Spring die Kette vom großen oder kleinen geschaltetem hinteren Ritzel, vorne nach innen oder außen ab?
Passiert das beim vorwärts oder nur beim rückwärts treten?
Gibt es ein Bild der Kurbel mit dem Kettenblatt??

so ne CNC Kettenführung wie oben habe ich noch in "neu" liegen

Gruss


----------



## Floh (20. April 2016)

Bei der kurzen Kettenstrebe ist rückwärts treten im ersten Gang schon ein Problem. Selbst bei meinem Junior, wo ich schon ein kürzeres Innenlager verbaut hab (Kettenlinie ca. 47 mm) und ein X0-Dowhnhill Schaltwerk mit kurzem Käfig dran ist.
Ich hab außen einen Bashguard drauf und innen nichts. Normalerweise bleibt die Kette wo sie ist, dass er nicht rückwärts treten soll ohne Not hat er schon kapiert.


----------



## Fisch123 (20. April 2016)

Ich habe auch nicht dich angesprochen @Floh, sondern @rboncube


----------



## rboncube (20. April 2016)

Danke für die Antworten. Die Kette fällt fast immer nach innen. Dies passiert meistens wenn er eine Randstein runter fährt oder über Wurzeln. Ich habe schon daran gedacht, dass das nachgerüstete 105 Schaltwerk, das schon etwas älter ist, nicht genug Spannung aufbaut. Da es aber ansonsten noch top funktioniert und schön leicht ist, wollte ich es dran lassen. Die CNC Kettenführung schaut gut aus und wäre einen Versuch wert.  

Gruß Rene


----------



## Fisch123 (21. April 2016)

Bild?


----------



## rboncube (21. April 2016)

Mach ich morgen!


----------



## nadine09 (22. April 2016)

Stichwort Narrow wide kettenblatt?
Dann sollte das Abspringen doch elegant verhindert werden


----------



## Fisch123 (22. April 2016)

nadine09 schrieb:


> Stichwort Narrow wide kettenblatt?
> Dann sollte das Abspringen doch elegant verhindert werden


Das geht nur elegant, wenn man 4 loch Kurbeln hat!! und das bezweifel ich.


----------



## MTB-News.de




----------



## KIV (23. April 2016)

rboncube schrieb:


> Danke für die Antworten. Die Kette fällt fast immer nach innen. Dies passiert meistens wenn er eine Randstein runter fährt oder über Wurzeln. Ich habe schon daran gedacht, dass das nachgerüstete 105 Schaltwerk, das schon etwas älter ist, nicht genug Spannung aufbaut. Da es aber ansonsten noch top funktioniert und schön leicht ist, wollte ich es dran lassen. Die CNC Kettenführung schaut gut aus und wäre einen Versuch wert.
> 
> Gruß Rene


Ist die Kette vllt auch zu lang..?


----------



## Diman (23. April 2016)

@KIV


rboncube schrieb:


> Kette ist soweit wie möglich gekürzt.


----------



## Fisch123 (23. April 2016)

Bild, am besten von der Seite und von oben oder hinten um den Kettenlauf zu sehen


----------



## rboncube (23. April 2016)

Hier die Bilder des Rades. Einmal größter, einmal kleinster Gang und einmal von oben.
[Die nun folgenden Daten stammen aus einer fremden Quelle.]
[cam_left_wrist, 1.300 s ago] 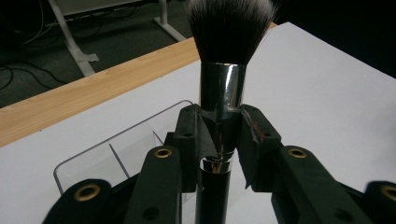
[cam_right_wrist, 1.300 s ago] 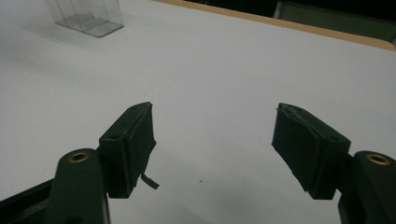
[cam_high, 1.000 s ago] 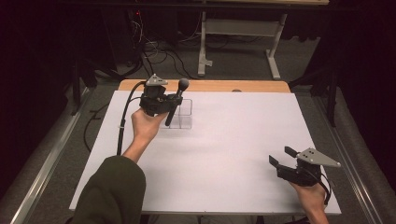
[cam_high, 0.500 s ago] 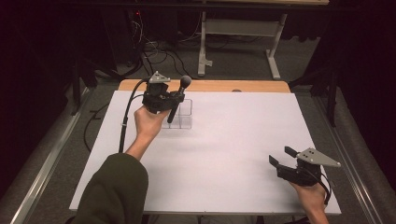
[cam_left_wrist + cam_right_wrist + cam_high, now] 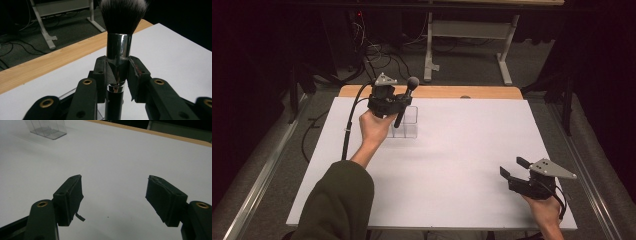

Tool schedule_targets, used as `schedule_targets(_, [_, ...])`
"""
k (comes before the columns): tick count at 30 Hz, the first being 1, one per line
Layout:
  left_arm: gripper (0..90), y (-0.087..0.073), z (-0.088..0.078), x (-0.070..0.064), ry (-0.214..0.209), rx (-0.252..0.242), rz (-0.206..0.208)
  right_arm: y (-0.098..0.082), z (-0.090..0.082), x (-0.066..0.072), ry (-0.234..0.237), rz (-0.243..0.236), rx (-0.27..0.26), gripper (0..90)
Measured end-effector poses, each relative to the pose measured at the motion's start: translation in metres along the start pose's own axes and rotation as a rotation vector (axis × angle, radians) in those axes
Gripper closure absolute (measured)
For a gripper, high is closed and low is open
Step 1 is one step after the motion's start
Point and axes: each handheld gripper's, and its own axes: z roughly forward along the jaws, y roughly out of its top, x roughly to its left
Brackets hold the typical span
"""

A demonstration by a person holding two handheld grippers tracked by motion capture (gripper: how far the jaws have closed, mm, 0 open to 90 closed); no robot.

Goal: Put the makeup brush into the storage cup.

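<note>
left gripper (image 5: 398,106) up at the far left of the table (image 5: 462,150), clamped on the brush (image 5: 406,100), jaws pinching the shiny metal collar from both sides. seen along the left gripper (image 5: 117,75): brush (image 5: 120,45) standing between the pads, dark bristles with pale tips at the top, black handle dropping away below. long axis running nearly upright, tilted a little, head up and leaning toward the far wooden edge (image 5: 432,92), handle end pointing down at the clear box (image 5: 408,124). handle tip right over the box, in it or just above, hard to tell. brush clear of the white sheet, carried in the air by the grip alone.

right gripper (image 5: 512,170) low at the near right corner, well apart from the brush, held just above the sheet. from the right gripper (image 5: 113,197) itself: jaws spread wide, bare white table (image 5: 125,157) between the pads, nothing gripped. clear box (image 5: 48,128) far off at the top left of that view, divided into compartments.
</note>
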Motion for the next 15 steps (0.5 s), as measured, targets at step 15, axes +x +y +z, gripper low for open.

Hoffe das hilft uns weiter. Das Schaltwerk ist wie schon geschrieben nicht mehr das neuste, funktioniert aber einwandfrei.

Gruß Rene´


----------



## KIV (23. April 2016)

Diman schrieb:


> @KIV


Ätsch, ich habe gewonnen.
Schau Dir mal die Bilder an. Die Kette IST mE noch zu lang..! 

So habe ich das in einer Anleitung von Sram gelesen: Für die richtige Länge legst Du den höchsten Gang ein und ermittelst die Mindestlänge komplett ohne Schaltwerk. Dazu gibst Du nur zwei Kettenglieder, bzw drei Nietstifte. Siehe auch http://enduro-mtb.com/how-to-kette-wechseln-und-richtig-kuerzen/
Das Schaltwerk muß dann im höchsten Gang deutlich nach vorne zeigen.

VG, Stefan

Edit, PS: Trotzdem braucht man wahrscheinlich hier eine Kettenführung. Bei unserem 24er bin ich wie oben beschrieben vorgegangen, trotzdem gab es gelegentlich Abwürfe. Das kleine Teil aus meinem ersten Post hat aber gereicht, leichter und billiger geht's nicht.


----------



## Diman (23. April 2016)

Yo, so sieht es aus.


----------



## MTB-News.de




----------



## Diman (23. April 2016)

KIV schrieb:


> Trotzdem braucht man wahrscheinlich hier eine Kettenführung. Bei unserem 24er bin ich wie oben beschrieben vorgegangen, trotzdem gab es gelegentlich Abwürfe.


Denke ich auch. Bis jetzt hatten alle Räder von Sohnemann eine KeFü. Hier ist unsere Kettenführung am 24





Am 26 HT ist CNC Kettenführung wie oben dran und am Fully Bionicon.


----------



## Fisch123 (23. April 2016)

Mach mal 2 Glieder raus und spann das Schaltwerk noch etwas, mit der Schraube zum Schaltauge. Dann mal fahren, evtl. reicht das schon.
Sabine


----------



## rboncube (24. April 2016)

Ok. Kürze noch mal. Und hol mir das Teil das die Kette nicht nach innen fällt. Hoffe das reicht dann aus.

Danke und Gruß
Rene


----------